### Your objective
Without including any images, please transcribe all the lines below exactly.
[Opening Data shown section]
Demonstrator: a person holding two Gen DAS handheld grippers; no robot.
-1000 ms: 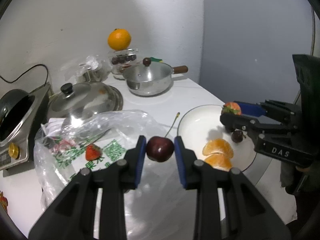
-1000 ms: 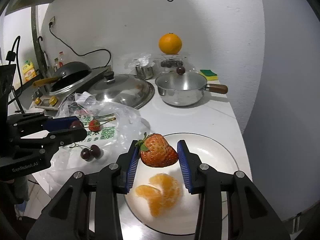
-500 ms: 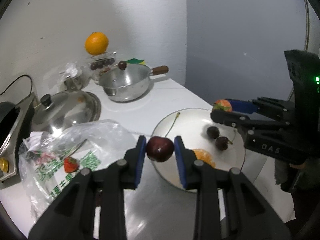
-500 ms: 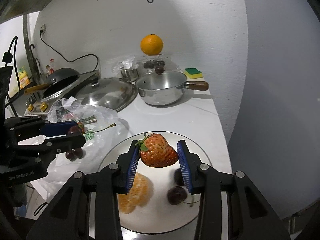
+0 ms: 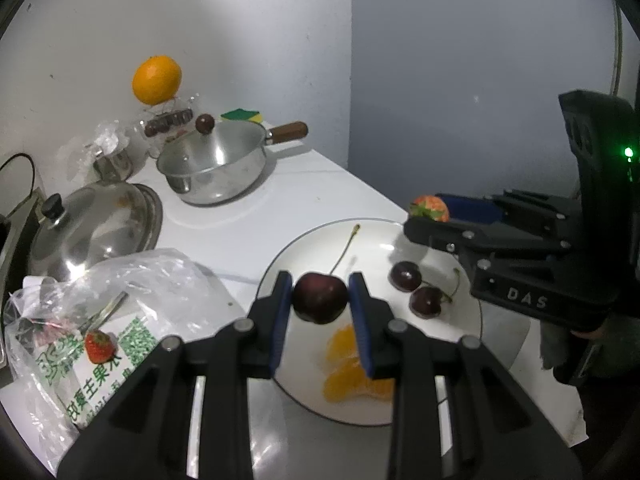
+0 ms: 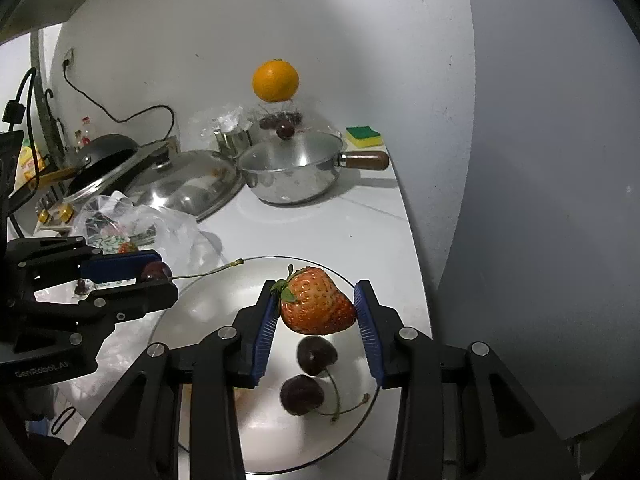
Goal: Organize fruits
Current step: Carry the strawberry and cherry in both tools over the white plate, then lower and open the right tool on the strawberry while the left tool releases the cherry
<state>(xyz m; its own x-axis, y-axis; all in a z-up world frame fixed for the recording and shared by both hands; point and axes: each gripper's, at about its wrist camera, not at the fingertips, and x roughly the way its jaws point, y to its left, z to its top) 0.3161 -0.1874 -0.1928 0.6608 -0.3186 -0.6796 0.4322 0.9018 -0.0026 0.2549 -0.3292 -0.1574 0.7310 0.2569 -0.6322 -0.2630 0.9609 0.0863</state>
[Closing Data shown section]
### Finished exercise
Demonstrator: a person holding two Gen DAS handheld grippers; no robot.
-1000 ms: 
-1000 ms: 
-500 ms: 
-500 ms: 
+0 ms: 
+0 ms: 
Goal: Organize fruits
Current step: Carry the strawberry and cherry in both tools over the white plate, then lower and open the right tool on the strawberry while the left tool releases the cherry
<state>(xyz m; its own x-axis, y-axis; all in a z-up world frame fixed for the recording and shared by both hands; point and axes: each gripper's, at about its wrist camera, not at the fingertips, and x roughly the way its jaws point, y to its left, z to its top) 0.3161 -0.1874 -0.1928 0.6608 -0.3186 -0.6796 0.4322 0.9018 -0.0026 0.2549 -0.3292 -0.1574 0.7310 0.2569 -0.6322 -0.2630 0.9609 0.0863</state>

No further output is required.